Thursday, January 22, 2004

My Favourite Things - Part I: Movies

I have a bit of spare time on my hands at the moment (haven't received any work from Canberra yet, and noone around here wants me to get involved in any of their matters since I'll be gone soon...and, btw, I am booked on a flight on Wednesday 4 February - so soon!) so I thought I would indulge and write the first in a series of rundowns on various categories of my favourite things! I'll try to limit each list to 10. We'll start with movies, in no particular order (there are so many great movies, each of which I like for different reasons).

The Princess Bride: As Fred Savage's grandfather says at the beginning of the film, this movie has everything - fencing, fighting, revenge, an evil prince, true love, shrieking eels, rodents of unusual size - the works! This is a timeless movie that I can watch over and over again, and it never fails to cheer me up. Great for a laugh.

Clue: A madcap caper! Based on the boardgame "Cluedo", a number of people are invited for dinner on a stormy night to a scary looking mansion by a mysterious host, who it turns out has been blackmailing each of the guests. A series of murders follow, with everyone who's still alive a suspect, and the butler leads a hilarious chase to find the murderer. Classic quote from Mrs White, when she's discussing her dead (3rd) husband: "men should be like Kleenex - soft, strong and disposable".

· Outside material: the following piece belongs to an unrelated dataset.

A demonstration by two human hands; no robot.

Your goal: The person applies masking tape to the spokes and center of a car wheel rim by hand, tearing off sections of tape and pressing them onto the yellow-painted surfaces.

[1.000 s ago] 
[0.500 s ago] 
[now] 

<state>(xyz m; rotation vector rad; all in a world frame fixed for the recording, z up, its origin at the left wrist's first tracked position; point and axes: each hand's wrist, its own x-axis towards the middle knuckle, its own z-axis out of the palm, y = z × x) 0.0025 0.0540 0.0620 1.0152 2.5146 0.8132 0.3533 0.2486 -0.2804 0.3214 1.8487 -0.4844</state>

Mulholland Drive: I really like David Lynch's bizarre take on things, and love that his movies defy logic and leave you confused and wondering. I enjoy the mystery and unpredictability, and trying to work out how it all ties together. Mulholland Drive is the best I've seen so far of Lynch's work - with a stellar performance from Naomi Watts as the stars-in-her-eyes innocent and hopeful Betty.

Heaven: A beautiful movie. I've yet to see a Cate Blanchett movie that I haven't liked, and this is definitely her best.

The Apartment: One of the things I really appreciate about "non-Hollywood" movies is that generally they rely so much less on dialogue and things being spelled out - it takes a lot more skill to paint a story using imagery, symbolism and filming technique, and it takes actors who can convey their feelings effectively without words. The Apartment is a great example of this - a French film following Vincent Cassel and the love of his life through a series of flashbacks. Brilliant.

Better Off Dead: An obscure 80s teen comedy featuring a very young and cute John Cusack, whose girlfriend has dumped him and is now dating the captain of the school ski team. He's obsessed with winning her back, and his bizarre snow- and jelly-snorting friend, kooky family and neighbours don't make his life any easier. Absolutely hilarious.

The Sound of Music: What a classic movie - they just don't make films like this any more! I loved Julie Andrews in this. A great family film.

Dead Man Walking: I've only seen this movie once, but it made such a huge impact on me, and cemented my abhorrence of capital punishment. Directed brilliantly by Tim Robbins, it's based on the real life experiences of Sr Helen Prejean and her interactions with/counselling of persons on Death Row waiting to receive their lethal injection. It was very emotionally draining to watch, but it was great to see such an honest portrayal of a rapist/killer and his eventual acceptance of his crime and his fate. Excellent performances from Susan Sarandon and Sean Penn.

Charade: Cary Grant was a smooth and suave old-school charmer, and Audrey Hepburn - well, she was just graceful and gorgeous. Charade is an entertaining thriller/mystery/romance - a real classic.

The Neverending Story: I loved this movie as a kid. I think there's a bit of Bastian in everyone - we all want to escape reality and find a world where we are the hero. A great fantasy movie.